THE GARDENS OF DISSENT
The university maintained a small botanical garden tucked behind the Philosophy Hall—two acres of quiet paths and glass-roofed greenhouses that most students ignored unless they needed a new profile picture. Ames Ester walked there because it was the only place where he could think without feeling watched. Or at least, without feeling watched as much.
It was late afternoon, the light thin and gold, bending through the greenhouse glass in warped lines. He moved between rows of plants—orchids, desert succulents, vines that curled around copper-wire trellises like hesitant handwriting. His mind wasn’t on the plants.
It was on the notebook.
The one Thomas Moore had slipped into his hands two days ago with that offhand line:
“Some truths aren’t spoken—they’re carried.”
Ames had read it three times now. Not skimmed. Studied.
And each time he finished a section, he closed the notebook slowly, like he was afraid the pages would burn his fingers.
Inside were Moore’s observations on government behavior, media manipulation, historical patterns of corrupted democracies, and—most disturbingly—exact parallels to events happening in Erica right now, down to the scandals the government insisted never happened.

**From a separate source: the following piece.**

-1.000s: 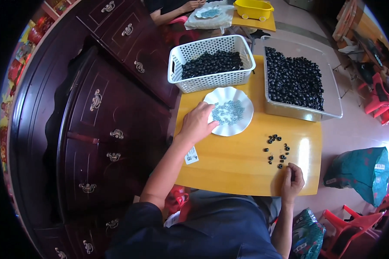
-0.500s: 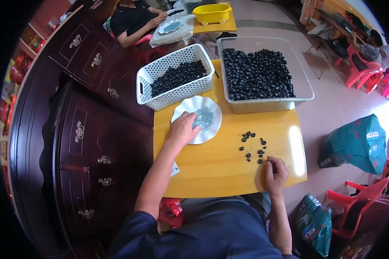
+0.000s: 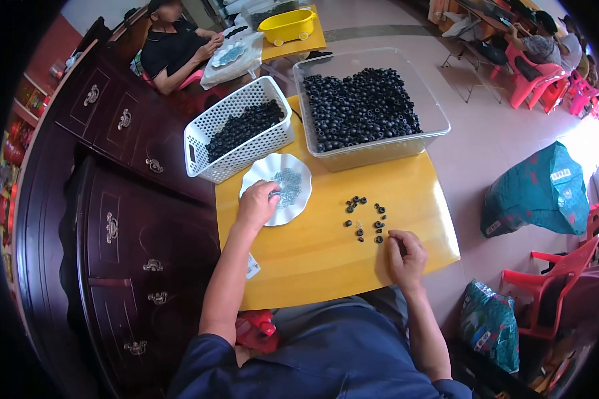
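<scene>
A white scalloped plate (image 3: 251,178) holds a heap of small clear bluish pieces (image 3: 288,188). Over its left part is my left hand (image 3: 257,205), thumb and fingers pinched together beside the heap; whatever they grip is too small to make out. My right hand (image 3: 407,256) rests at the table's right, fingers curled and thumb against the forefinger, anything between them hidden. Just beyond its fingertips lie several loose black ring-shaped parts (image 3: 379,225), some large and some small, with tiny clear bits among them.
A white perforated basket (image 3: 246,147) and a clear plastic bin (image 3: 379,147), both with many black parts, stand at the yellow table's (image 3: 313,266) far side. A dark wooden cabinet (image 3: 140,233) flanks the left. Green sacks (image 3: 532,193) and a red chair (image 3: 552,286) are right. Another person (image 3: 173,56) sits beyond.
My left fingers have drawn back slightly from the heap toward the plate's left side and pinched together. The whole view has shifted. My right hand stays beside the loose black parts.
</scene>
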Demonstrator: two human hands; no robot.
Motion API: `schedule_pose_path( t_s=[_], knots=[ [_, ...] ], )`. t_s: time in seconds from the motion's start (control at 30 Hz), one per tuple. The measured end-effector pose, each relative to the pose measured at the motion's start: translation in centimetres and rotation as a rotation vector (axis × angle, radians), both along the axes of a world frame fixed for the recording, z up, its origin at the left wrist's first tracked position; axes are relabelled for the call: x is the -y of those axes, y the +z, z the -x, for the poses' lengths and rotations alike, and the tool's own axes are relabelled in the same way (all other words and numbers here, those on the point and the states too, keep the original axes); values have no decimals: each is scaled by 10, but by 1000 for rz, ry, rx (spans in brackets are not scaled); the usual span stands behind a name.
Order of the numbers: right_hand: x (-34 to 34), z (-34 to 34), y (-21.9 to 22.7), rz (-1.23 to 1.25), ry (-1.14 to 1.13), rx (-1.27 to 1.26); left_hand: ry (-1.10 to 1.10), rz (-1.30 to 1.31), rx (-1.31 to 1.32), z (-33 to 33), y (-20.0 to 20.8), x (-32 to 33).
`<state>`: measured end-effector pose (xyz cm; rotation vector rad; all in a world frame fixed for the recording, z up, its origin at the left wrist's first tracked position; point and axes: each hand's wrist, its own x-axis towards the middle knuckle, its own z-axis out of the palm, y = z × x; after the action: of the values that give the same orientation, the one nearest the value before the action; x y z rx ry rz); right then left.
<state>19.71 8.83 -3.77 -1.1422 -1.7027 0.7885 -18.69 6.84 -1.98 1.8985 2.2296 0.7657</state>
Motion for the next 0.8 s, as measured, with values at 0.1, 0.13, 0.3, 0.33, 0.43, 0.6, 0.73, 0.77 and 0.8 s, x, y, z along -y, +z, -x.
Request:
schedule_pose_path(
  t_s=[0.1, 0.13, 0.3, 0.33, 0.43, 0.6, 0.73, 0.77, 0.8],
  knots=[
    [0, -1, 3, 36, 11, -7, -7, -33, 13, 0, 1, -1],
    [0, -1, 2, 37, 4, -8, -14, -32, 12, -1, 2, -1],
    [-2, -2, -2, -6, 3, -20, 13, -65, 109, -21, 22, -5],
    [-2, -2, -2, -6, -2, -21, 9, -65, 109, -29, 28, -6],
    [-2, -3, -5, -25, 0, -4, -170, -110, 142, -59, 36, -14],
    [0, -4, -10, -50, -2, -4, -345, 9, 216, -120, 37, -28],
    [-1, -5, -15, -61, -10, -3, -465, 111, 169, -150, 23, -46],
    [-1, -5, -15, -54, -4, 4, -479, 156, 94, -155, 22, -50],
    [-1, -5, -15, -54, 2, 11, -487, 153, 91, -161, 25, -52]
  ],
)
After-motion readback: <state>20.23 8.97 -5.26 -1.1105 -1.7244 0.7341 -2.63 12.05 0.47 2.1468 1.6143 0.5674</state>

There were dates. Names. Patterns. Algorithms.
Cross-referenced philosophies.
The kind of thing that got people quietly erased.
Ames had always believed corruption existed. But this was something else—something systematic. Organized.
Deliberate.
He sat on a bench near a small man-made pond. Dragonflies skimmed the surface. Someone had built a little stone pagoda in the center—decorative, unnecessary, vaguely calming.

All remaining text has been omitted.